--- Records for this task Enclosed Below ---
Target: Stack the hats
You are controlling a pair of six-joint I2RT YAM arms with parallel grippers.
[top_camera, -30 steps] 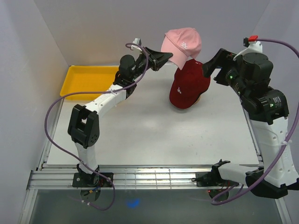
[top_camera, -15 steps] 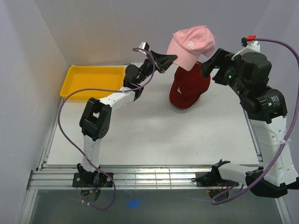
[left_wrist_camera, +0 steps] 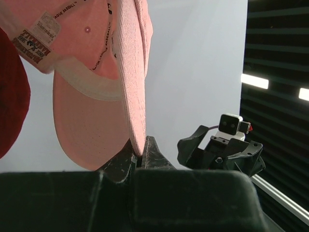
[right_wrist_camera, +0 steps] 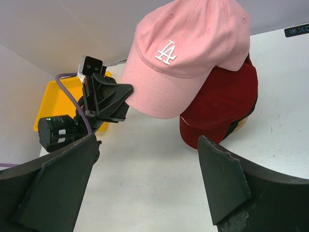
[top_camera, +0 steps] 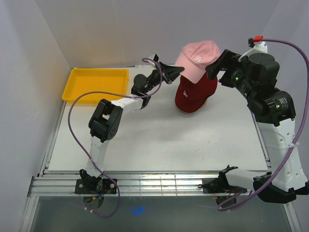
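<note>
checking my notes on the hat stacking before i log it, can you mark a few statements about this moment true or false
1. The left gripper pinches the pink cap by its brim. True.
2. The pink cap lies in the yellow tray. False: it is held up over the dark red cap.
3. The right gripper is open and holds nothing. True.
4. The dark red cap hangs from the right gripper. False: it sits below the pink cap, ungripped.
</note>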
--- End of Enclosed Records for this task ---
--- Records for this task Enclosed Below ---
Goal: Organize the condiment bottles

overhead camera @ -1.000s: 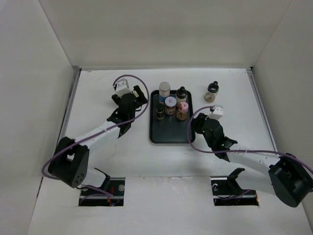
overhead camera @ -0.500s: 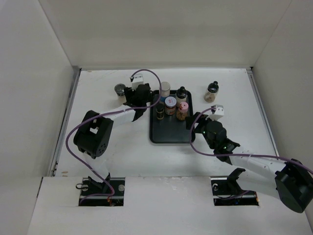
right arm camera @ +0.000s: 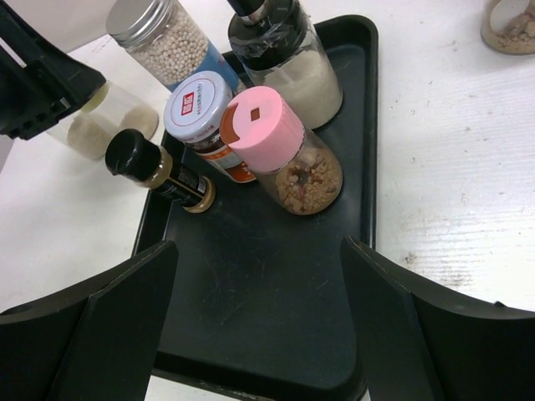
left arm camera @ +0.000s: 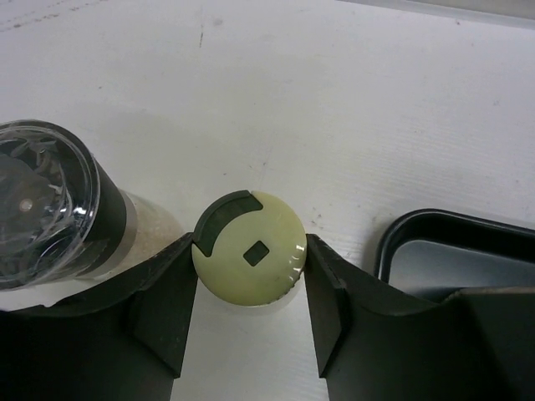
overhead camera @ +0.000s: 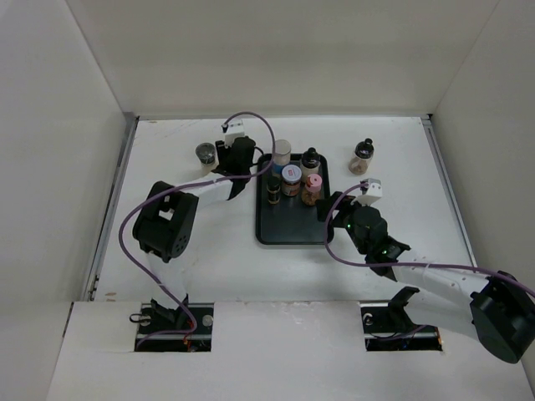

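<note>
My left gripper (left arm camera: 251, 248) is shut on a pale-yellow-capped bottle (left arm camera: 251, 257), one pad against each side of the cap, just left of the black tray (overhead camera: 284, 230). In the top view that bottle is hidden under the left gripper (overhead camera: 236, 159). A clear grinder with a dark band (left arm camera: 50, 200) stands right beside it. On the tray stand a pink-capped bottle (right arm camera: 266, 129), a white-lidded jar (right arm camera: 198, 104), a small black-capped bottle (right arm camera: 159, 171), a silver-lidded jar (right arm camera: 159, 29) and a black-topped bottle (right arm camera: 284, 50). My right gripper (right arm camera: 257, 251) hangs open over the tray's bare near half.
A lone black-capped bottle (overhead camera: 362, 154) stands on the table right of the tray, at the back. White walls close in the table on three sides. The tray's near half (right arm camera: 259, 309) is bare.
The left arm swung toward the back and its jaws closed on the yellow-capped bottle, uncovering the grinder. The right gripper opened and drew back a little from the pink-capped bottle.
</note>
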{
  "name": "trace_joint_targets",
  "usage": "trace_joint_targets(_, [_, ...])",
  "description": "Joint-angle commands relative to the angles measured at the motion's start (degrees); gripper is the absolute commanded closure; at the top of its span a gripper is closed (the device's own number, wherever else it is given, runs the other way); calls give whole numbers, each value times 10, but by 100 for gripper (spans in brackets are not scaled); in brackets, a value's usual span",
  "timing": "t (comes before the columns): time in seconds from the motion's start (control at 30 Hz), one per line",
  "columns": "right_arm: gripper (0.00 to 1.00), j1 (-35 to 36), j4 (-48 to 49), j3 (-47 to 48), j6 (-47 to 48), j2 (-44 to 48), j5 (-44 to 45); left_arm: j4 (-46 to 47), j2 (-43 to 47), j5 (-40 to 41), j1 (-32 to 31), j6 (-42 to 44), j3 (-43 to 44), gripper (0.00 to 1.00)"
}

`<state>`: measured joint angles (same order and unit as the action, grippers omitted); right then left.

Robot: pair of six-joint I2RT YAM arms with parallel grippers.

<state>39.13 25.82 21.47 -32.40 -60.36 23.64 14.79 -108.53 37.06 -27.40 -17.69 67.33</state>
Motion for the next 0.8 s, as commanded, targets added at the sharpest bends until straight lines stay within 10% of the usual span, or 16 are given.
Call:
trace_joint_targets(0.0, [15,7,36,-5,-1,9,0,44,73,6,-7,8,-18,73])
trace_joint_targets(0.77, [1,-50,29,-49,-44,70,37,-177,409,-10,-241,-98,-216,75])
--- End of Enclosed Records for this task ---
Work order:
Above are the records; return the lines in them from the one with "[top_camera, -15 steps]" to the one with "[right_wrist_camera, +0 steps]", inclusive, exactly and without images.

Response area:
[top_camera, -15 steps] 
[left_wrist_camera, +0 steps] 
[right_wrist_camera, +0 steps] 

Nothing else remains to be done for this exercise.